In the months leading up to the congressional meeting to certify the victory of President-elect Joe Biden, Trump “repeatedly issued false statements asserting that the results of the presidential election were the product of widespread fraud and should not be accepted,” the statement read.

“He also deliberately made statements that, in context, encouraged – and predictably resulted in – illegal actions on Capitol Hill, such as: ‘If you don’t fight like hell, you’re not going to have a country anymore.’

Trump has also previously been involved in efforts to subvert and obstruct election results, the office said, pointing to the president’s phone call with Georgia Secretary of State Brad Raffensperger.

A recording of the Jan. 2 phone call, first reported by the Washington Post, showed how Trump urged Raffensperger to “find” enough votes to make him the winner of the undecided state electoral votes, and threatened him if he did not. it did. .

“In all of this, President Trump seriously jeopardized the security of the United States and its institutions of government.
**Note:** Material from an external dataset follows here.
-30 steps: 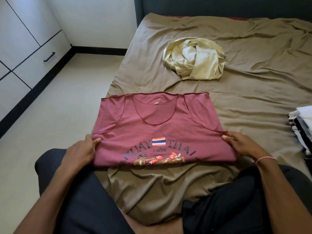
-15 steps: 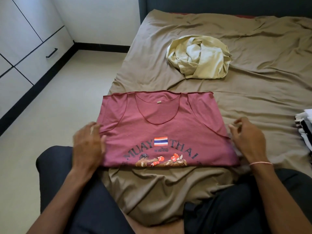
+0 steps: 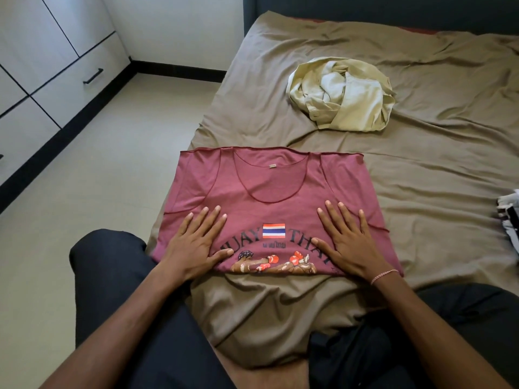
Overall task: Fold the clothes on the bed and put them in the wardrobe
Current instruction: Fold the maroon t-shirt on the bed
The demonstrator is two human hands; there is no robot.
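Both hands are laid flat, fingers straight and spread, nothing gripped: left hand (image 3: 196,244) on the left half of the maroon tank top (image 3: 269,186), right hand (image 3: 352,244) on its right half. The top is spread print-up on the olive sheet (image 3: 435,169) near the bed's foot. A pale yellow garment (image 3: 342,94) is seen crumpled farther up, well apart. Folded clothes (image 3: 509,217) are glimpsed at the right edge. White wardrobe fronts (image 3: 70,66) are seen at left.

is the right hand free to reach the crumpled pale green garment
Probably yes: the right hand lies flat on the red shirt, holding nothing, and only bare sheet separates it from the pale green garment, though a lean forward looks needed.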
It threatened the integrity of the democratic system, interfered with the peaceful transition of power, and endangered an egalitarian power of the government, ”the official said.

“In doing so, he betrayed his trust as president, to the manifest offense of the people of the United States.”

More than 300 constitutional historians and scholars signed an open letter published Monday that called Trump “a clear and present danger to American democracy,” and called for his impeachment and impeachment.

More violence is expected in Washington DC and in state capitals ahead of Biden’s inauguration on January 20.